◆ Problem to solve: Using the records below, repeat exactly the lines from the one holding "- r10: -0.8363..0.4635" through the one holding "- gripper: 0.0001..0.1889", both ends included, and no others.
--- Records supplied Enclosed Below ---
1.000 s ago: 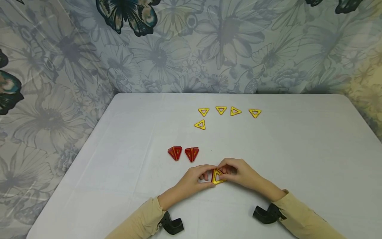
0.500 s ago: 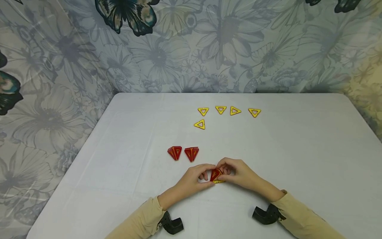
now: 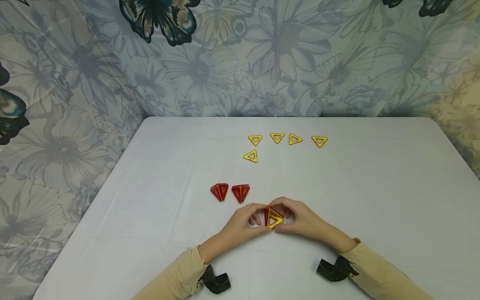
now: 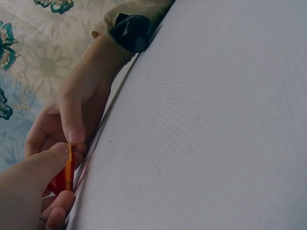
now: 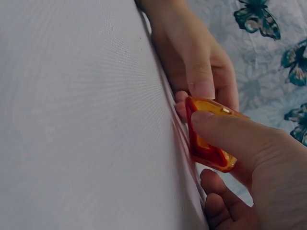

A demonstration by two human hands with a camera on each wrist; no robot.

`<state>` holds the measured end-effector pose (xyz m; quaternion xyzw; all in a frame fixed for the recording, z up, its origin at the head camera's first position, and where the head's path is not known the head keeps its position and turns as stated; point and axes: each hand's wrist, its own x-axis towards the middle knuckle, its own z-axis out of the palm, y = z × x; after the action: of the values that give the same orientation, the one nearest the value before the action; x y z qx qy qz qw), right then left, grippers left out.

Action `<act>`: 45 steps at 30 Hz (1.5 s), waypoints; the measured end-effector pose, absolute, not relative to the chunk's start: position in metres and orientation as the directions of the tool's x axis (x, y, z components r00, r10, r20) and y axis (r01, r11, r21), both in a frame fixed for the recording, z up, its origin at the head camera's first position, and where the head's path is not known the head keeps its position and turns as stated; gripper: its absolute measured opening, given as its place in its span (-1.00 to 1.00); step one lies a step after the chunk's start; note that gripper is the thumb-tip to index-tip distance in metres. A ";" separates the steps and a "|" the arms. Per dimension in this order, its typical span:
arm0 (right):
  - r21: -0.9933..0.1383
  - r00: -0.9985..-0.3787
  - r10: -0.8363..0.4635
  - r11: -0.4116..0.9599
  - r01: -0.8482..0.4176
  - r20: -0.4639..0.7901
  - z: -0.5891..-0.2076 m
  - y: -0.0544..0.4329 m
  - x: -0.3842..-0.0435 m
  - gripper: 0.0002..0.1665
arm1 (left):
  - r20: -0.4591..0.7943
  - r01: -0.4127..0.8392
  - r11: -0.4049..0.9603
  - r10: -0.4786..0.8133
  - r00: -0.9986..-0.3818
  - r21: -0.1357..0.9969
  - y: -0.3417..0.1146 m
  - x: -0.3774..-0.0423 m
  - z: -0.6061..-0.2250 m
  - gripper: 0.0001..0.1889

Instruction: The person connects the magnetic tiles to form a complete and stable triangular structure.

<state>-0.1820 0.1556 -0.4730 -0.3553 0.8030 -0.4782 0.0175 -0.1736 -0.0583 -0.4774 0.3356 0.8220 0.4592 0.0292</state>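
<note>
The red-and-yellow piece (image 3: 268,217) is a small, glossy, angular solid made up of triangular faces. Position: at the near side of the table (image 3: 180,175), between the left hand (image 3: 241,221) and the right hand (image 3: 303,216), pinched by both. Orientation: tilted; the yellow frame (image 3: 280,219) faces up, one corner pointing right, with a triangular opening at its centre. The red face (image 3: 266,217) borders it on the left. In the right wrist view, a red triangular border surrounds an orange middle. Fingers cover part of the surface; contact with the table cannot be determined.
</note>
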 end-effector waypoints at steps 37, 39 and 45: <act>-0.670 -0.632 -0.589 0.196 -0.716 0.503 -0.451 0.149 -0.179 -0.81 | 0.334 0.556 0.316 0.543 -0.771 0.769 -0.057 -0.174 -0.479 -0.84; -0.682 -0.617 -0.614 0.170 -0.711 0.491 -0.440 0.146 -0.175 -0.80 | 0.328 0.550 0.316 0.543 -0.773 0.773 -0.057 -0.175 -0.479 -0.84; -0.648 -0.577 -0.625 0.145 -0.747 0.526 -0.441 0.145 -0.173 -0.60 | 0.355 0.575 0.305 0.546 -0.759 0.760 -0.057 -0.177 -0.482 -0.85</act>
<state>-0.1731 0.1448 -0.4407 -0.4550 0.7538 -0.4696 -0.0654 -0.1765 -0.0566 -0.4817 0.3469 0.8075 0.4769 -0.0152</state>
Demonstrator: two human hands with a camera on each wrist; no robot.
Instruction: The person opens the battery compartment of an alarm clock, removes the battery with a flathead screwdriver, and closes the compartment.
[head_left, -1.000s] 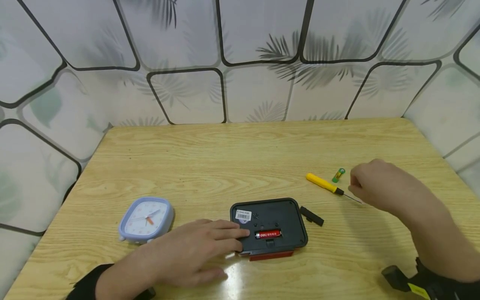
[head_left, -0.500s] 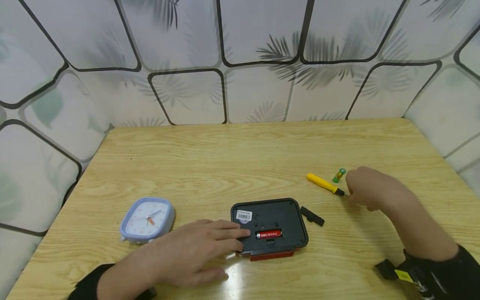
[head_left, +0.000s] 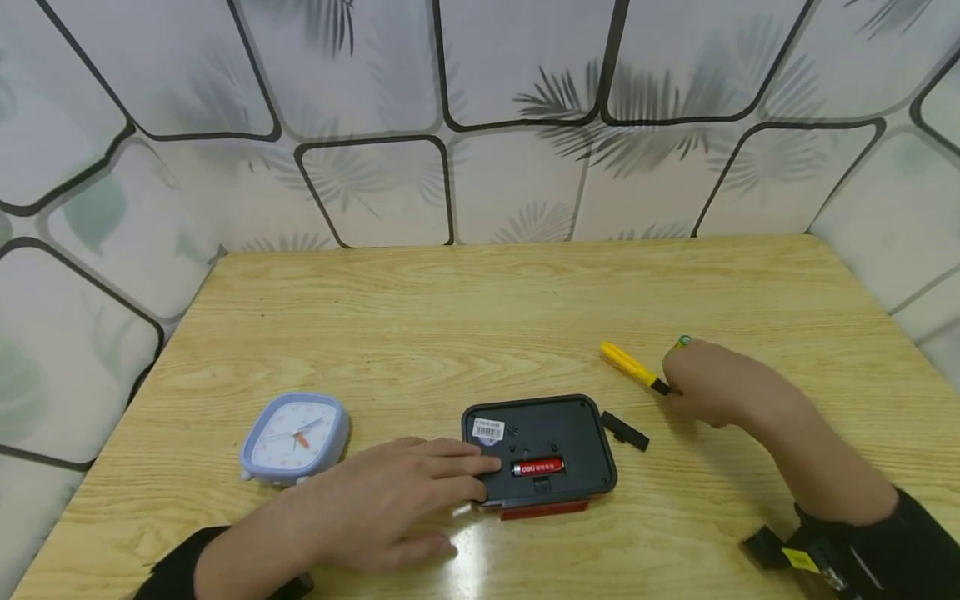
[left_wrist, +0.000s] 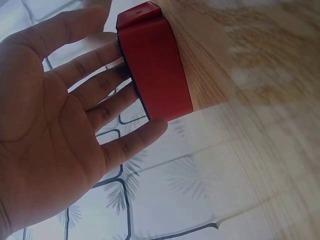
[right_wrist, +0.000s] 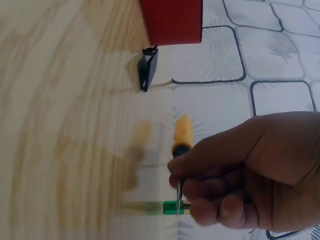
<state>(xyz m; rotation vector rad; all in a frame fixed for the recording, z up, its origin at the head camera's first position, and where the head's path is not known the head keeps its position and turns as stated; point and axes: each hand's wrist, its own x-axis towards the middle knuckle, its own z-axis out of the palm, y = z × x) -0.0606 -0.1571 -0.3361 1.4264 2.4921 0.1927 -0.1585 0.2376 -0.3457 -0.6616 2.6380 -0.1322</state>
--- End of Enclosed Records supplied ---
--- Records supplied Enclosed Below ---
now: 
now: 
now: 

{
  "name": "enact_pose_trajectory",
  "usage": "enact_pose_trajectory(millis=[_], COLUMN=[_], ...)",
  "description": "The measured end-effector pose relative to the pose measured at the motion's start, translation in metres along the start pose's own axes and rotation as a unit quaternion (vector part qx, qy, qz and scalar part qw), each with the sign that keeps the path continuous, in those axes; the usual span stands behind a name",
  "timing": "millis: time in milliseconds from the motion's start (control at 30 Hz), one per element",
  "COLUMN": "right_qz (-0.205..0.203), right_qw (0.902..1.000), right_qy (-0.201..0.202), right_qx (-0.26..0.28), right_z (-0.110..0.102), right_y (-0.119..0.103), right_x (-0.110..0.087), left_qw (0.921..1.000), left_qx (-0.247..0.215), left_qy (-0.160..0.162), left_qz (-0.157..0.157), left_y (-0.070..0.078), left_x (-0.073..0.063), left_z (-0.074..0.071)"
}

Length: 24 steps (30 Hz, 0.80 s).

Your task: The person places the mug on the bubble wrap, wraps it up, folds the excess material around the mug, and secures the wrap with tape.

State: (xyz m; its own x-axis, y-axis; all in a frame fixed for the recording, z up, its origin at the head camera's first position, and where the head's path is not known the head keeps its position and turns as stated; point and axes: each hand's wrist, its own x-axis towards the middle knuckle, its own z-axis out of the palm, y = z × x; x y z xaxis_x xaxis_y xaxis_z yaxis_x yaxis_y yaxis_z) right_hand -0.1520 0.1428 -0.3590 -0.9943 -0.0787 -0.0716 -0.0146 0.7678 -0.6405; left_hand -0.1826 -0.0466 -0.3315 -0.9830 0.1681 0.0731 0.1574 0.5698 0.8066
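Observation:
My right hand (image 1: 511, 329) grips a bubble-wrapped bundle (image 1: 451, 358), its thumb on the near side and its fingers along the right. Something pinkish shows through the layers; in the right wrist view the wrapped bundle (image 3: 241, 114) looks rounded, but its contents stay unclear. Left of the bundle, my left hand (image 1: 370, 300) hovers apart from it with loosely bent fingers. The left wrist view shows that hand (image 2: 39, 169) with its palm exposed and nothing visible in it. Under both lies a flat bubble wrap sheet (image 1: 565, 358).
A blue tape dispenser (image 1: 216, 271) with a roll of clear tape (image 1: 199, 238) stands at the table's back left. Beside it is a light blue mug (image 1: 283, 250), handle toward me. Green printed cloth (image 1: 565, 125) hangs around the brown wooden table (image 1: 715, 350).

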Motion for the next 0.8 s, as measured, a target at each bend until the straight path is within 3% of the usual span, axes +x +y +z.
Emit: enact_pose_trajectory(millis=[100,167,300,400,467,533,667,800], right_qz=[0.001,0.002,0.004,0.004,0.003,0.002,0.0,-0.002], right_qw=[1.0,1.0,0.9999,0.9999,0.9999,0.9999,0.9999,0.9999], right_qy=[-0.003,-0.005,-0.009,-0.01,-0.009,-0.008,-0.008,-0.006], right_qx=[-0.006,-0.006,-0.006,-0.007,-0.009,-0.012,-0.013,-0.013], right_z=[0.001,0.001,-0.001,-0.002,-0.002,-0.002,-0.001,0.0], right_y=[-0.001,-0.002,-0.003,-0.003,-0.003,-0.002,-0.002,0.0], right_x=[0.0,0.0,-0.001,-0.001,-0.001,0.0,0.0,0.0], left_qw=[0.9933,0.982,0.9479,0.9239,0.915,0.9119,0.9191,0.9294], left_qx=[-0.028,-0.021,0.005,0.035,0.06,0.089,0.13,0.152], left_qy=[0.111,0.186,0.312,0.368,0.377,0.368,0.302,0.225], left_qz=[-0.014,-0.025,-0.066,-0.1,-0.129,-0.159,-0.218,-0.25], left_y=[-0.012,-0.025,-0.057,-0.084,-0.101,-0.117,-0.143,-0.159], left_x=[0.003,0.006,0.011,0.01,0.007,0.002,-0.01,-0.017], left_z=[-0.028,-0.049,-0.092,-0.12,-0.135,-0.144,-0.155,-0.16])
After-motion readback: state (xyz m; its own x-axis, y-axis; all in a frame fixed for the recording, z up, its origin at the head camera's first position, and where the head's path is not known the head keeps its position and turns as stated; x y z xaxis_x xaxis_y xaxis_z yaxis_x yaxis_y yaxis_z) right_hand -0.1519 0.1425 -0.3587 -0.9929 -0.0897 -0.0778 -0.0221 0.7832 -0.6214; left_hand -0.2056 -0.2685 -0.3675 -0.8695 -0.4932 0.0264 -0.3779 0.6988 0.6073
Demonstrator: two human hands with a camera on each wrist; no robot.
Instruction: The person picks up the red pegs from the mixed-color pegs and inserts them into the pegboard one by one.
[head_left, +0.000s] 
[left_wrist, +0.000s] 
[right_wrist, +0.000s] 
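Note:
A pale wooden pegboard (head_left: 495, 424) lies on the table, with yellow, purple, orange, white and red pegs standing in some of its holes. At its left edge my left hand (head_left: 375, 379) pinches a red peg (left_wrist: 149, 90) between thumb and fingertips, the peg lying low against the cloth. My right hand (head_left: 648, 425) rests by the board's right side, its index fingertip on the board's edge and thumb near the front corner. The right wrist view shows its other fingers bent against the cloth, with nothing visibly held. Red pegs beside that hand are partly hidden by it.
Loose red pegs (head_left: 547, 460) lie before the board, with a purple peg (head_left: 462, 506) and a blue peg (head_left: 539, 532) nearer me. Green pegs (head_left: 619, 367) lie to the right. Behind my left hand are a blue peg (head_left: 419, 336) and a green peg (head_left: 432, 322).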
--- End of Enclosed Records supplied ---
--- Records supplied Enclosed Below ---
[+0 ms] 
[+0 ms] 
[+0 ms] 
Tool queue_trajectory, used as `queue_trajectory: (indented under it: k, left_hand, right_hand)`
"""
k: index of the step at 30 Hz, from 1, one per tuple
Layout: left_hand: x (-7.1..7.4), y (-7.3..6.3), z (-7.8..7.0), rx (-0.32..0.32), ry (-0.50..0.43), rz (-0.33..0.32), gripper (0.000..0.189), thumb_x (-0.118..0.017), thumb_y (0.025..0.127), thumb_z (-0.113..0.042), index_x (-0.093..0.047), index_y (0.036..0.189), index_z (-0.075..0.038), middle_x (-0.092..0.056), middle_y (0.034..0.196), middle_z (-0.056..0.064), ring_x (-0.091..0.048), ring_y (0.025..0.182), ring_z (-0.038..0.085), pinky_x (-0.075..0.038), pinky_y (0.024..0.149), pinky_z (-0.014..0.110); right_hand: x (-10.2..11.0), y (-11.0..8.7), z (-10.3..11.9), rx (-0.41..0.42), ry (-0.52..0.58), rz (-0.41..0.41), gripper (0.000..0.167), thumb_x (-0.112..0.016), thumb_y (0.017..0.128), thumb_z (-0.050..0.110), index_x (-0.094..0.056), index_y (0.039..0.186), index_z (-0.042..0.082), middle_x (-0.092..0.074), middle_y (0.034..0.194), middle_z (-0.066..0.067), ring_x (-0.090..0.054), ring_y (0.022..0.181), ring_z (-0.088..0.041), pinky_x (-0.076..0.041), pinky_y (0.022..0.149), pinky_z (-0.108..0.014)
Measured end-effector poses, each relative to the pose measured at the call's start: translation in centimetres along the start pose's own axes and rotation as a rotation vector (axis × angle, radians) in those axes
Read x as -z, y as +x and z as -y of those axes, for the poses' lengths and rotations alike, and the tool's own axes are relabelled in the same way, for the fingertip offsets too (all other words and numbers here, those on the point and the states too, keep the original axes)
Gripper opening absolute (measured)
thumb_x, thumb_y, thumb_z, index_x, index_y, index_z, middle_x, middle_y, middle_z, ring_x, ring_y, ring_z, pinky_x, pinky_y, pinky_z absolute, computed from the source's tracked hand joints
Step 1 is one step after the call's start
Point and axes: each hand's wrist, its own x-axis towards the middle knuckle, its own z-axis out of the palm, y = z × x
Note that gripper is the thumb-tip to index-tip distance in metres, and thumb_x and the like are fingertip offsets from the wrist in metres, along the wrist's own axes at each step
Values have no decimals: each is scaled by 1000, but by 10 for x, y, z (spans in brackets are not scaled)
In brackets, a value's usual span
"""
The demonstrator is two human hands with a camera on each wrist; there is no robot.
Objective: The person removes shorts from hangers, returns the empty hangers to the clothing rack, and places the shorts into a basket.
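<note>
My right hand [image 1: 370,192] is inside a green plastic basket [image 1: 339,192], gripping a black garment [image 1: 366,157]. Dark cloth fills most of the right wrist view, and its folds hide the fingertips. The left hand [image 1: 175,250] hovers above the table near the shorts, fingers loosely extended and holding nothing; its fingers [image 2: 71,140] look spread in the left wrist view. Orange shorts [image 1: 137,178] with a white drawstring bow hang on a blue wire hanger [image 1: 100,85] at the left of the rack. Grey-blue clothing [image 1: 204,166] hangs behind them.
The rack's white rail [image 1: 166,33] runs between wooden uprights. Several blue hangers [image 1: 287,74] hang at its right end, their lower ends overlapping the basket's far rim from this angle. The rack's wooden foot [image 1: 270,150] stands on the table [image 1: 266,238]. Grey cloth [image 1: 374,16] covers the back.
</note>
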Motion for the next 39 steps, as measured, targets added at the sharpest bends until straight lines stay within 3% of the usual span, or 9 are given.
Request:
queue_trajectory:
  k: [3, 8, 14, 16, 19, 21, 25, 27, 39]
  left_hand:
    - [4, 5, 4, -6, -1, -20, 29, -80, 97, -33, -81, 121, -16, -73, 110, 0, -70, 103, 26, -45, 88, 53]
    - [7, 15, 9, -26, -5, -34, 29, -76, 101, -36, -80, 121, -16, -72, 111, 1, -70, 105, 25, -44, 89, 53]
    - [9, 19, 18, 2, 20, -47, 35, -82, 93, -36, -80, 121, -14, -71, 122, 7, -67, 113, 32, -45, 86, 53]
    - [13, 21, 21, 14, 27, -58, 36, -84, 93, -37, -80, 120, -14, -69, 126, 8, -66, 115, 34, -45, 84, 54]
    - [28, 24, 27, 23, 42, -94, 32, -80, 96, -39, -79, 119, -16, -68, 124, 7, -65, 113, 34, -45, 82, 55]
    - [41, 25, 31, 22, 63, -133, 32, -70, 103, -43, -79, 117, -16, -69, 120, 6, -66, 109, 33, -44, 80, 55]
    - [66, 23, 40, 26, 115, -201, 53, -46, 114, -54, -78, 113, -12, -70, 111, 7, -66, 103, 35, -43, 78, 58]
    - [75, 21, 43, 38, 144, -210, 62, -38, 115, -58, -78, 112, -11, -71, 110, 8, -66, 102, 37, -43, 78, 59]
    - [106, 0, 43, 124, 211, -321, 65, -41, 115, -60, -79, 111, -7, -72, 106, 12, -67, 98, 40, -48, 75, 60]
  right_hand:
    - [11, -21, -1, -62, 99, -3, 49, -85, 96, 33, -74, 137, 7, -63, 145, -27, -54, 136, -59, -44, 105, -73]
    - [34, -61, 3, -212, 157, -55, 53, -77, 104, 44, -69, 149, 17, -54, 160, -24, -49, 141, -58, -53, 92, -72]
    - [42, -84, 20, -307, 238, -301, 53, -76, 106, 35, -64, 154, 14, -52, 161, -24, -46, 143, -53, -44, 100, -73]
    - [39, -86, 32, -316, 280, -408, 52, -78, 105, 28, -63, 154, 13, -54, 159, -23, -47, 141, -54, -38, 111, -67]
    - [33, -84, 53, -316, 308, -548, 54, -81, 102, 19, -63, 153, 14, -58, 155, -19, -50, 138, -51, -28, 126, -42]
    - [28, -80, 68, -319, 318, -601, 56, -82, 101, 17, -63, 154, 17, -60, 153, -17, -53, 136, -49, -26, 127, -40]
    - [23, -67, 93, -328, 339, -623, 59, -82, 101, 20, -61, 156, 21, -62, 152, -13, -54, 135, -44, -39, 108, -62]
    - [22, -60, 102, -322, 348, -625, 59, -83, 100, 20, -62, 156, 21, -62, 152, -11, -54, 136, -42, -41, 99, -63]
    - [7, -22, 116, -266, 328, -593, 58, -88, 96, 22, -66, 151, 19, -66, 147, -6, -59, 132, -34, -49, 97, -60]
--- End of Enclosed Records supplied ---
◆ Task output:
  - r10: -0.8363..0.4635
  - r11: -0.4116..0.9599
  - r01: -0.8482..0.4176
  - r20: -0.4639..0.7901
  - z: -0.5891..-0.2076 m
  - y: -0.0544..0.4329 m
  - x: -0.3842..-0.0435 m
  - gripper: 0.0002..0.1665
arm1 (left):
  - r20: -0.4591..0.7943
  - r01: -0.4127..0.8392
  - r11: -0.4049..0.9603
  - r10: -0.4786..0.8133
  - r00: -0.9986..-0.3818
  - r21: -0.1357..0.9969
  - y: -0.3417..0.1146 m
  - x: -0.3774..-0.0423 m
  - z: -0.6061..-0.2250 m
  - gripper: 0.0001..0.1889

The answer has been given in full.